– Что случилось? – спросила Лена у матери, войдя к ней в кабинет, но Наталья Ивановна никогда не обсуждала с ней происходящее в бюро.
– К тебе это не имеет никакого отношения. Ты по какому вопросу?
Лена подавила вздох и принялась рассказывать о сложностях, возникших в деле, которым занималась.
То, что мать держится от нее на расстоянии, с одной стороны, Лену радовало – не приходилось рассказывать что-то о себе, говорить на личные темы, но с другой – эта отчужденность обижала: все-таки мать, могла бы и проявить хоть немного родительского тепла, просто поинтересоваться, тяжело ли ей работать, например. Но мать была холодна и неприступна, и Лена перестала надеяться на чудо. В конце концов она сама приложила руку к тому, что происходило между ними теперь – могла бы и отказаться от дела, в котором, пусть и косвенно, фигурировал отец, но не отказалась ведь. Отец покончил с собой, а мать, хоть и сказала сперва, что не винит Лену в его смерти, все-таки не смогла преодолеть обиду на дочь. Ну, хоть работу дала, уже хорошо…
Ирина не вернулась в бюро, позвонила Наталье Ивановне и попросила неделю отпуска за свой счет, о чем начальница и предупредила своих подчиненных на утренней летучке:
– Придется вам самим справляться со всей бумажной работой. Елена Денисовна, как наименее загруженная, возьмет на себя функции секретаря, – даже не взглянув на дочь, сообщила она. – Остальные стараются максимально помочь ей и не нагружать лишними заданиями. Думаю, что неделю без секретаря мы как-нибудь продержимся, а дальше будет видно.
– А что Ирина Витальевна? – спросила вертлявая, вся в кудряшках, как болонка, Настя Молокова.
– Анастасия Сергеевна, я не уполномочена обсуждать с вами обстоятельства, которые заставили Ирину Витальевну попросить отпуск, – ледяным тоном произнесла Наталья Ивановна. – Если есть желание – позвоните ей после работы и спросите о планах на дальнейшее будущее. А сейчас, если не возражаете, всем неплохо бы разойтись по местам и заняться делами.
«Ну, понятное дело, моего мнения о новых обязанностях спросить не удосужились, – разозлившись, подумала Лена, занимая место за столом секретаря в приемной. – Конечно, чего церемониться с родной-то дочерью! И совершенно неважно, что у меня сегодня в три часа заседание суда. Ну, в таком случае свой традиционный чай в четыре сама себе делать будешь!»

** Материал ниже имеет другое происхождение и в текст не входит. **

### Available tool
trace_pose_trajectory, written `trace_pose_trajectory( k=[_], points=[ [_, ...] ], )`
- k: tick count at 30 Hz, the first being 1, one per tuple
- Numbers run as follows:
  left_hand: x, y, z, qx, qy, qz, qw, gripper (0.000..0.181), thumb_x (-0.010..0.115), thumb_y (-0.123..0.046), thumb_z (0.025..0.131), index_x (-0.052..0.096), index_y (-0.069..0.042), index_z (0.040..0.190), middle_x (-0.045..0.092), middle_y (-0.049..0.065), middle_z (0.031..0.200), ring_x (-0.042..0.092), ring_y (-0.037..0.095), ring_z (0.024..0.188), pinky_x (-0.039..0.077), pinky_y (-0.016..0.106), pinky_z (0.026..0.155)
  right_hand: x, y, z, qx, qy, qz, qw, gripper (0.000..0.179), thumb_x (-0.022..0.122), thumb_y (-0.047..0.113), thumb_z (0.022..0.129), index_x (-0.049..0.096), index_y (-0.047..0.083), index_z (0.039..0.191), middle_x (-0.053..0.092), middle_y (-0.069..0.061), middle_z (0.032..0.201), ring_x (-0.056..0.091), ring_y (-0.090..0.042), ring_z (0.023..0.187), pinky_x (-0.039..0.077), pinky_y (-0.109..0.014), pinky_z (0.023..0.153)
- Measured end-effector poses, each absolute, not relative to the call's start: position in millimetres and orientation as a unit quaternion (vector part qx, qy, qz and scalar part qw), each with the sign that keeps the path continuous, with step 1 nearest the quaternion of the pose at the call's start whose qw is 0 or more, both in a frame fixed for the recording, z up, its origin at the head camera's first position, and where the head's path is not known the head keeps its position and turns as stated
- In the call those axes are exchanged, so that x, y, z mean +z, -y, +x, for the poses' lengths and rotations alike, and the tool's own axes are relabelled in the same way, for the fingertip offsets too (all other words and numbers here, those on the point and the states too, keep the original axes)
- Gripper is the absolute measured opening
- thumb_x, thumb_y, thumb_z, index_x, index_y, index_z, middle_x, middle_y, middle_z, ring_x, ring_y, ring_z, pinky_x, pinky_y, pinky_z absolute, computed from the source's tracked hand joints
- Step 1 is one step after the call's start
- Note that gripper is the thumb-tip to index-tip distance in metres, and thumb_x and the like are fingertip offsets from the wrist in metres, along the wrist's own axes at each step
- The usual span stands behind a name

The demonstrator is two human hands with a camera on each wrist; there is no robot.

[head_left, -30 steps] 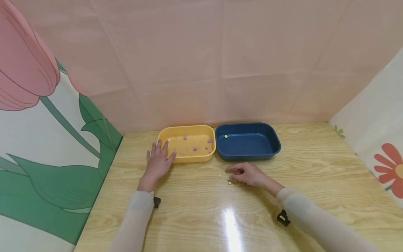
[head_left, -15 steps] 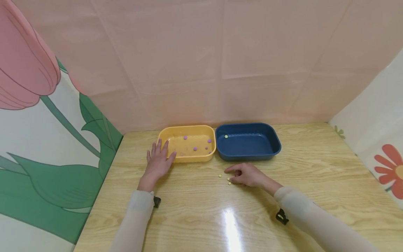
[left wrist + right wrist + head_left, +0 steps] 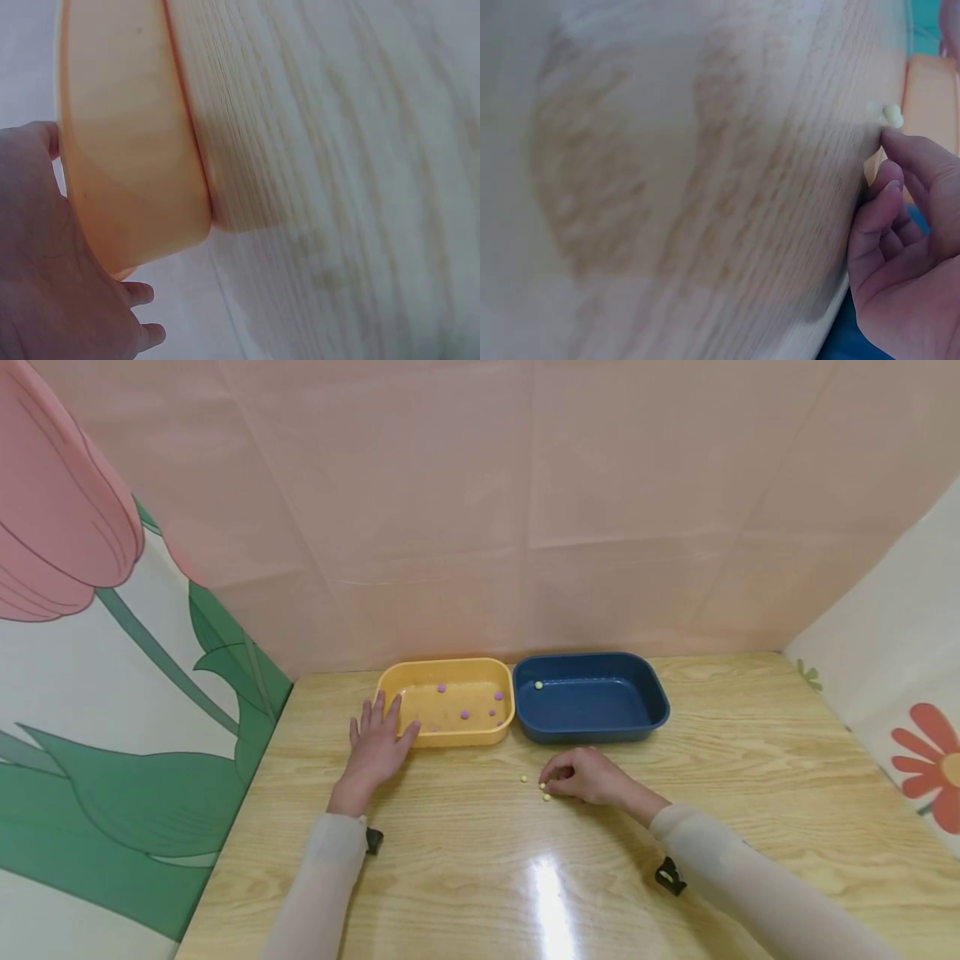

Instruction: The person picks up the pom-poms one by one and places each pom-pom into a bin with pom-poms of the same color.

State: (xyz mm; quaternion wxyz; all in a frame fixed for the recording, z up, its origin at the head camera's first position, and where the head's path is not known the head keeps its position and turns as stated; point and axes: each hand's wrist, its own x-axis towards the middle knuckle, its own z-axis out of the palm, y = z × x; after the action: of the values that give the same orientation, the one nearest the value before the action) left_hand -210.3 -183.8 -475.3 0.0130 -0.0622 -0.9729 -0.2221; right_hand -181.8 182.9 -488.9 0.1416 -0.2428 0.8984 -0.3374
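Observation:
My left hand rests with spread fingers over the left front corner of a yellow tray. In the left wrist view, the tray's outer wall stands beside that hand. On the table, my right hand pinches a small pale-yellow ball between thumb and index fingertips. Two similar balls lie close by: one just below, another to the left. In the right wrist view, pale balls show just past the right hand's thumb tip; the other fingers are curled.
A dark blue tray adjoins the yellow one on its right and contains one pale-yellow ball. Several purple balls are scattered inside the yellow tray. Behind both rises a pink-covered wall; the wooden table extends toward me.
The right hand's index finger has come down toward the thumb and met at one pale-yellow ball. The left hand and both trays have stayed put.

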Motion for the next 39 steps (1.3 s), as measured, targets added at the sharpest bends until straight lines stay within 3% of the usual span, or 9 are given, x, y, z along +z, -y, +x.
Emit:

Последнее относилось к матери лично, но вслух, конечно же, произнесено не было. Наталья Ивановна же царственной походкой прошла мимо дочери и захлопнула за собой двери кабинета, однако через пару минут зажужжал интерком:
– Принеси мне выписку по делу Карева.
«Хорошо бы еще знать, что это за дело и какая выписка», – успела подумать Лена, лихорадочно роясь в стопке бумаг на правой стороне стола. Увидев наконец на одной из них искомую фамилию, она с облегчением выдохнула и направилась в кабинет.
– Спасибо, положи на стол, – не отрываясь от чтения какой-то бумаги, произнесла мать.
– Могла бы предупредить, что сажаешь в приемную, – не сдержалась Лена. – У меня заседание в три.
– Ничего, успеешь. Если не смогла ничего придумать до сегодняшнего дня, то пара часов точно ничего уже не изменят.
– Зачем ты так со мной?
– Как? – по-прежнему не отрываясь от чтения, спросила Наталья Ивановна.
– Ты ведешь себя со мной как со стажером, пришедшим после университета. Я вообще-то в прокуратуре больше десяти лет отработала.
– Ну, здесь тебе не прокуратура, и погоны твои никого не впечатляют. Адвокатура – совершенно иное дело, требующее абсолютно другого подхода.
– И что – я где-то ошиблась, сделала что-то не так?
– Пока нет.
– А, то есть – ты превентивно меня унижаешь? Для науки и на будущее?
– Во-первых, смени тон, – ледяным голосом посоветовала Наталья Ивановна. – Во-вторых, я сразу предупреждала, что никаких поблажек и ссылок на родственные связи тебе здесь не будет. В-третьих, я не могу посадить в приемную адвокатов, ведущих по пять-восемь дел, а у тебя их сейчас всего три, так что все справедливо, не находишь?
– Ты могла хотя бы позвонить мне вчера, ведь Ирина Витальевна наверняка с тобой говорила не с утра, это просто не в ее привычках.